Recuerdo una vez que estaba ayudando a una amiga a atravesar un momento de mucha incertidumbre profesional. Yo quería darle todas las respuestas, quería tomar las decisiones por ella para que no sufriera. Pero me di cuenta de que, al intentar ser su guía absoluta, estaba impidiéndole confiar en su propio instinto. Como si yo fuera un gran roble cubriendo su pequeño brote, mi ayuda se estaba volviendo una sombra. Tuve que aprender a sentarme a su lado, ofrecerle mi mano, pero dejar que ella buscara su propio camino hacia la luz, respetando su proceso y su espacio.
Aquí en DuckyHeals, siempre trato de recordar esto cuando escribo para ustedes. A veces, como BibiDuck, quiero abrazarlos tan fuerte que no les deje espacio para respirar, pero entiendo que mi papel es acompañarlos, no reemplazarlos. La verdadera compañía es aquella que te sostiene mientras tú descubres quién eres. Es un baile delicado entre la cercanía que reconforta y la distancia que libera.
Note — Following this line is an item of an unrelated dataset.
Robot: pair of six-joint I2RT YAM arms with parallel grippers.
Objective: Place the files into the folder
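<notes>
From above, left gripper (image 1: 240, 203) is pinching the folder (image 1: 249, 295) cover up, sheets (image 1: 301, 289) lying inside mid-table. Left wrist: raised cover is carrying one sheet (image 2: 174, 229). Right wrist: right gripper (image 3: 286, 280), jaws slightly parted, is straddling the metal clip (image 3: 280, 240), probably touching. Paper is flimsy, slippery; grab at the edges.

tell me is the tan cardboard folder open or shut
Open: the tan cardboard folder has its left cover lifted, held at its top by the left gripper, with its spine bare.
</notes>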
Hoy te invito a que mires tus relaciones más importantes. ¿Estás permitiendo que las personas que amas brillen con su propia luz, o estás intentando cubrir su crecimiento con tus propias expectativas? Intenta encontrar ese espacio de respeto donde ambos puedan ser pilares fuertes, independientes pero unidos por un mismo propósito de amor.